By creating and using these genetically stable circuits, there are many companies that save cost, time, and valuable money when developing stable synthetic products. For example, biological synthetic companies like Amyris spend $33,202,000 dollars to make their biosynthetic models. This is a substantial amount of money. Companies invest millions on genetic devises to make their products. So if these genetic devices are unstable then the company could potentially lose a lot of money. So by making more stable devices this could potentially alleviate extra cost deficits. Along with big companies, research labs working in this field could be saving time, energy and money if there devices lasted a longer time. By making synthetic biology more cost effective and efficient makes expansion in efforts of using synthetic biology to help society greater.


Even though genes are evolving through mutations, it is interesting that the UT IGEM team has developed a method to build stable genetic circuits, which do not allow for many mutations to take place in the sequence. This project can be taken to a global level, where the production of many biosynthetic devices/ products can be improved dramatically, efficiently, and cost effectively. Arguably, using small biological system to create a useful product is not only fast but also not as costly when compared to machine manufacturing . So when it comes to fixing 3rd world problem in a cost effective and timely manner, synthetic biology can be the answer.

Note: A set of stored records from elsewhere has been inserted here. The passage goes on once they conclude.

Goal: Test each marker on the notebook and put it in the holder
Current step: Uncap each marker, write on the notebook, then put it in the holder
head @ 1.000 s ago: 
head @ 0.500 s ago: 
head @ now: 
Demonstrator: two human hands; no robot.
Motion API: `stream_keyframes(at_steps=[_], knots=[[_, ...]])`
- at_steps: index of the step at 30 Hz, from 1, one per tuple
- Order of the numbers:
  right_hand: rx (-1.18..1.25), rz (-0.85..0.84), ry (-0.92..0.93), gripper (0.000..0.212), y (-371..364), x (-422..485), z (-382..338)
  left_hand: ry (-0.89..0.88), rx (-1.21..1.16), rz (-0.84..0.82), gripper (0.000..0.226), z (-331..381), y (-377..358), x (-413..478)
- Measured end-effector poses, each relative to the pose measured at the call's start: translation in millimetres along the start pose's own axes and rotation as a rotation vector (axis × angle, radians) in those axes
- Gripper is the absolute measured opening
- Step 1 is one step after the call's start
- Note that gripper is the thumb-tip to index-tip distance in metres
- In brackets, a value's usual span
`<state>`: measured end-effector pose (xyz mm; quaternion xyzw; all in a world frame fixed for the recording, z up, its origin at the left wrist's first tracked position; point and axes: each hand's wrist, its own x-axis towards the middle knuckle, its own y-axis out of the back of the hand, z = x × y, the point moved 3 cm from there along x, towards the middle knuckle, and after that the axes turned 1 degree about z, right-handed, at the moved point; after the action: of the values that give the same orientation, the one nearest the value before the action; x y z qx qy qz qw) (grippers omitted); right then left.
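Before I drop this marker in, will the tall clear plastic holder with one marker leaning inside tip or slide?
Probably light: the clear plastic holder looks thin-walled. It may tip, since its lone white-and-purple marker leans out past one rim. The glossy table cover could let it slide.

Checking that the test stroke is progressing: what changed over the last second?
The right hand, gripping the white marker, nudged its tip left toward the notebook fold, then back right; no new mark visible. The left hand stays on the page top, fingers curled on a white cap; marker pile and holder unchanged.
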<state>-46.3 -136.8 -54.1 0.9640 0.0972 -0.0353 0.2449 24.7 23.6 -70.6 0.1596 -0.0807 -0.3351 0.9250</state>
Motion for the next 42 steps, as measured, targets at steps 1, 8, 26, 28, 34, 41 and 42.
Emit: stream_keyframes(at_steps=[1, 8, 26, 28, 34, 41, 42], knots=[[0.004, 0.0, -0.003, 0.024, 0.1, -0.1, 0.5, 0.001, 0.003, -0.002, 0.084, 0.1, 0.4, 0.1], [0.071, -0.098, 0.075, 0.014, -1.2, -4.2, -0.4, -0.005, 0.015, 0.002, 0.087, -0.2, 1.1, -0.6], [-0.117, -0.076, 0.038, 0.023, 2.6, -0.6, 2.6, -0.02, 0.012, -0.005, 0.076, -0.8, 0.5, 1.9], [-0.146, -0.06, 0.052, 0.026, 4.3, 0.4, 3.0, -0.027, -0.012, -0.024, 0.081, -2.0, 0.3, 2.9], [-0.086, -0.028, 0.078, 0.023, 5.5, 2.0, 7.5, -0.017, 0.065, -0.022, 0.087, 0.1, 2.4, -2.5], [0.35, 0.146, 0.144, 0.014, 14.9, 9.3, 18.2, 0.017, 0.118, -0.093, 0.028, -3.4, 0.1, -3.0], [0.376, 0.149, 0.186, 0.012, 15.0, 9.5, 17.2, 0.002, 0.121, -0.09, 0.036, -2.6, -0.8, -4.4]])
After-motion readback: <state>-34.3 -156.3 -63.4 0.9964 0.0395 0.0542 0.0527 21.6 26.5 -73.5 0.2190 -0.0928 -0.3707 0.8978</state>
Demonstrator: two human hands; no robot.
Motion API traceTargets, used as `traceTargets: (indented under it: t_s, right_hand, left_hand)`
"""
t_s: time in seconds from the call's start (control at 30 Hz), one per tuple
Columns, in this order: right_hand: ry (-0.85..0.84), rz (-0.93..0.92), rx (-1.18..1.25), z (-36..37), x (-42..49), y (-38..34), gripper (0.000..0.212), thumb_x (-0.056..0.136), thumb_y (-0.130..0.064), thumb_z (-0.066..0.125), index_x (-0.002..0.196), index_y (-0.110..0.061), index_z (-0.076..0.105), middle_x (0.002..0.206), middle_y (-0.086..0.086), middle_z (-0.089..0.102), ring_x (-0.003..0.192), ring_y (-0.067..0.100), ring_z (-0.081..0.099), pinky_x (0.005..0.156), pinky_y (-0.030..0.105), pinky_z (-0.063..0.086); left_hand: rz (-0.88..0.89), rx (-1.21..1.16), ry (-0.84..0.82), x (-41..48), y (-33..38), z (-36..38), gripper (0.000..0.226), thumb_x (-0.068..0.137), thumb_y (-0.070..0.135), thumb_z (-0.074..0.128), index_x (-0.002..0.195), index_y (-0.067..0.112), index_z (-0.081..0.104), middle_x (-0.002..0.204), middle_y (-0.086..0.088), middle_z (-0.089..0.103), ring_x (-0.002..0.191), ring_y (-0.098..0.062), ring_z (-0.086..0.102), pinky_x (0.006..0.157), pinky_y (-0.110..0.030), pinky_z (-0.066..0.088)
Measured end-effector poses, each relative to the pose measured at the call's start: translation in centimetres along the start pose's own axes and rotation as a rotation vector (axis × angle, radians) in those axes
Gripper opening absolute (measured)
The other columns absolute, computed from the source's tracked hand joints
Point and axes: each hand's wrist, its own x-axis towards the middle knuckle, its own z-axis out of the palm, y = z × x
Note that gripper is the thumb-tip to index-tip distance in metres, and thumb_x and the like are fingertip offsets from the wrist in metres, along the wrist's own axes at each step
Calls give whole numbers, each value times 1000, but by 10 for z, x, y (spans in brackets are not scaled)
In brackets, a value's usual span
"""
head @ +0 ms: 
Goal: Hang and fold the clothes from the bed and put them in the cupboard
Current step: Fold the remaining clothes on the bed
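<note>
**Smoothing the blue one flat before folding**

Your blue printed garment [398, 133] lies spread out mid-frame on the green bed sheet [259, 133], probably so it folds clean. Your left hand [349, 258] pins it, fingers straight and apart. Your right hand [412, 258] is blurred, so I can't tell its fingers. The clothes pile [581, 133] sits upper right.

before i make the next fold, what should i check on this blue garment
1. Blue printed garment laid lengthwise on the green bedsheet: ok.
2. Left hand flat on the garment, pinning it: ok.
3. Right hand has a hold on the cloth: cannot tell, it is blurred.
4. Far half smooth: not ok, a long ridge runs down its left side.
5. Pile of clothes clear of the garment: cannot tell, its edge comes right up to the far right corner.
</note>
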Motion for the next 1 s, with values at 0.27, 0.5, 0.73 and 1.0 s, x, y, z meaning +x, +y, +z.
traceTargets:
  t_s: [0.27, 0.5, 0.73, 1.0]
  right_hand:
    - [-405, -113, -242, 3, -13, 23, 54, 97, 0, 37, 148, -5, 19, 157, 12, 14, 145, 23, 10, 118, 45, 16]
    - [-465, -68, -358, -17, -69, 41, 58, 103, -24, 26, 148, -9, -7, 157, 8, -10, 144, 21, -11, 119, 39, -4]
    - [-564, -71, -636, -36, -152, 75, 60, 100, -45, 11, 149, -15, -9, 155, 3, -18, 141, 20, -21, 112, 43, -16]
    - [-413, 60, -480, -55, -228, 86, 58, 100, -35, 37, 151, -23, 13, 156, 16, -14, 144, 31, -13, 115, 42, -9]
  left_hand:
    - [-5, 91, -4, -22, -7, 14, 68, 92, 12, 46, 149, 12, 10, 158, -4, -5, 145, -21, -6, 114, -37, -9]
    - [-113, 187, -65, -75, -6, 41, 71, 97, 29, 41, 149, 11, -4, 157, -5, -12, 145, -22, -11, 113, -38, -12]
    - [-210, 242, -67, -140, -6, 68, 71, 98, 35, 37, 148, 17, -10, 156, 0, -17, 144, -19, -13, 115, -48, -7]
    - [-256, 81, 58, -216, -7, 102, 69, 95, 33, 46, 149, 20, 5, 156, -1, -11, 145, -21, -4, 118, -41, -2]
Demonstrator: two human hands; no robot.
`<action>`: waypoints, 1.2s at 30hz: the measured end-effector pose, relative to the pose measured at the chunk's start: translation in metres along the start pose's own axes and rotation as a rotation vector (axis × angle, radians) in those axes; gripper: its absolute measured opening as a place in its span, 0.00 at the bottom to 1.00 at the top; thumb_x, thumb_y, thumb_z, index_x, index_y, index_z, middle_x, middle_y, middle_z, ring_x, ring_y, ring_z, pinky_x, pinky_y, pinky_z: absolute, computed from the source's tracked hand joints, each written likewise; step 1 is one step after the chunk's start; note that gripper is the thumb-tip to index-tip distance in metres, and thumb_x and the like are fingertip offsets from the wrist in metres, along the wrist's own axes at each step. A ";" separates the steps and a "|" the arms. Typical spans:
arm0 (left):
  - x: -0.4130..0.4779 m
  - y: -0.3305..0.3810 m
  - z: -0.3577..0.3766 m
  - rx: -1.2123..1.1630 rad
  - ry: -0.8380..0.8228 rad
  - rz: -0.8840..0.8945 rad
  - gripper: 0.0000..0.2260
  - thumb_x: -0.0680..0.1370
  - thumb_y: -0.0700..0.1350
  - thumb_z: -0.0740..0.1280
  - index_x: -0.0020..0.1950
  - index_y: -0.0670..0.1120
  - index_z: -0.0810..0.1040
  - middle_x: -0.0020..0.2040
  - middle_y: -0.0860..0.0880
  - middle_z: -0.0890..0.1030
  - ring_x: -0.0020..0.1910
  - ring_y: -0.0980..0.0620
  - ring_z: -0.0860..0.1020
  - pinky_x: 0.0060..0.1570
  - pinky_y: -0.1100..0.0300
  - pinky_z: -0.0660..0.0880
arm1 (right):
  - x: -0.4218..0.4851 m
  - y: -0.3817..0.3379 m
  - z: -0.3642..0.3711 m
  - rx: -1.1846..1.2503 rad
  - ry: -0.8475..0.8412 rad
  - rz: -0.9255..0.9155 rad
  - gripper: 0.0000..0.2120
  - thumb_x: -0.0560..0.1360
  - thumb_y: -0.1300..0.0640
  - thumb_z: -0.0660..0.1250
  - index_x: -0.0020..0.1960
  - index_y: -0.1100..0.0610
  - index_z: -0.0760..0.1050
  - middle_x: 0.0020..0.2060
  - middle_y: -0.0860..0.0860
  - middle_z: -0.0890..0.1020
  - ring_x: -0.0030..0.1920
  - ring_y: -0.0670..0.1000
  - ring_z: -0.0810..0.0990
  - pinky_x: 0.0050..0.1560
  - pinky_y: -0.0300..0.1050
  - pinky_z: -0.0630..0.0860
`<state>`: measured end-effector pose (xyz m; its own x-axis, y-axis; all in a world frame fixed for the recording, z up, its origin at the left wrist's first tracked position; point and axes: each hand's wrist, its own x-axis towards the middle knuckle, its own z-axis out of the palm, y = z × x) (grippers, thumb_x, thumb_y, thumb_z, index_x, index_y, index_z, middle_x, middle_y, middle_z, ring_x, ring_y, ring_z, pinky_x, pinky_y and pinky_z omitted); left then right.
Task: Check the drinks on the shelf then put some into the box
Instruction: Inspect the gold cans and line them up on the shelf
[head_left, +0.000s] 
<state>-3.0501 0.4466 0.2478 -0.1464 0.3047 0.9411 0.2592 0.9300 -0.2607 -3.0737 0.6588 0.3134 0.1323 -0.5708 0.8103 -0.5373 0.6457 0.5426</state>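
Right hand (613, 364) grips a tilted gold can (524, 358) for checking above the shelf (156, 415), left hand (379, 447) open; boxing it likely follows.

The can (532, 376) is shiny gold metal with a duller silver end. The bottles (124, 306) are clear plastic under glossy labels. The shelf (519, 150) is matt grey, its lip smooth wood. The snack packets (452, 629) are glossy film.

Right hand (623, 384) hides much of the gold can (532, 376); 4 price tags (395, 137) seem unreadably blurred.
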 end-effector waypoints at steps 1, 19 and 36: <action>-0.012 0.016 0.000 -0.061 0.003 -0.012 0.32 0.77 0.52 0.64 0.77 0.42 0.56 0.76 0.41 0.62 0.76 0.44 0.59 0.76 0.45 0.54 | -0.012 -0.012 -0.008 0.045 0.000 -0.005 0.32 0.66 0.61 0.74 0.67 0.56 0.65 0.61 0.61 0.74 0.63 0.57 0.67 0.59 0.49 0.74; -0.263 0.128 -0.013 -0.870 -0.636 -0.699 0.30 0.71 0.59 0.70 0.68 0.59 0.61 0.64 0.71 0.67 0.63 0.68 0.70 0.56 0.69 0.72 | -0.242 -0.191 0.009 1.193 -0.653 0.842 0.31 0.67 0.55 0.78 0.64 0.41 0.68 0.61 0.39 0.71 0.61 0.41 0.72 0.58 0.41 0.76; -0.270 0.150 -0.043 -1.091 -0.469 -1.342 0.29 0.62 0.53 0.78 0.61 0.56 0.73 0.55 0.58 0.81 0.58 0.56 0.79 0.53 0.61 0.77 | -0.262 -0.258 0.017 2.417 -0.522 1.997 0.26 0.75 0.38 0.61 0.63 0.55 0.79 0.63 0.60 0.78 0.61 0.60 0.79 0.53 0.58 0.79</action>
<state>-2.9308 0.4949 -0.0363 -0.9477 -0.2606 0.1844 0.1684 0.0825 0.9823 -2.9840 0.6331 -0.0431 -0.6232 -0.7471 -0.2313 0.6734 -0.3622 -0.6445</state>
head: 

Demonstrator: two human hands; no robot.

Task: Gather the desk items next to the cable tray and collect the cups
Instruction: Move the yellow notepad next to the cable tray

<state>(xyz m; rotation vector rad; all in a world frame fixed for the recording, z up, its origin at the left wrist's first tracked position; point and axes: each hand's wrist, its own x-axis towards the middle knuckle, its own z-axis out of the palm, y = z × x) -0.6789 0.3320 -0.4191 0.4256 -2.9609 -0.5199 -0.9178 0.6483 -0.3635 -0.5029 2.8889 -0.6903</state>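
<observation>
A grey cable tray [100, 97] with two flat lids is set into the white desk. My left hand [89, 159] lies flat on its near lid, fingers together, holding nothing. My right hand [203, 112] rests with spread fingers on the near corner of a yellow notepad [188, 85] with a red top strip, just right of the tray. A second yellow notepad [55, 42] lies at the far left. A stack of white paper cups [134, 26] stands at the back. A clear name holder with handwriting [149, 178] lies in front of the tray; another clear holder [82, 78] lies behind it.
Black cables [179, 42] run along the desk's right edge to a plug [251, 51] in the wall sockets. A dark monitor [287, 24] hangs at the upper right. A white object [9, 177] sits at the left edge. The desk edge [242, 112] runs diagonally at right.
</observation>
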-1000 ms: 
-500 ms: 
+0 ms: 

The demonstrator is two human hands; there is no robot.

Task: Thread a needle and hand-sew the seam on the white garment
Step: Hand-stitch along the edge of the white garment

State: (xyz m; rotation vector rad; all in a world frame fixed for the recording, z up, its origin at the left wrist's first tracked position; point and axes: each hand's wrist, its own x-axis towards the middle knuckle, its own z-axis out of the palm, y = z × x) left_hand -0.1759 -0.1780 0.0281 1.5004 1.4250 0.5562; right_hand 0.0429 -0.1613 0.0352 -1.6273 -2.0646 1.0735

However, synthetic biology can only be helpful if the devices we make can perform for a long period of time. So this issue of stability in synthetic biology needs to be addressed and solved for the sake of humanity and the future of science.




Works Cited:

Ferry, Michael S., Jeff Hasty, and Natalie A. Cookson. "Synthetic biology approaches to biofuel production." Biofuels 3.1 (2012): 9-12.

Kamionka, Mariusz. "Engineering of therapeutic proteins production in Escherichia coli." Current pharmaceutical biotechnology 12.2 (2011): 268.

Amyris. 2014 Annual Report, December 31st, 2014. Web. September 10th, 2015.

"Gene Therapy." Fatbuster: Hong Kong University of Science and Technology. The IGEM Foundation. Web. 10 Sept. 2015.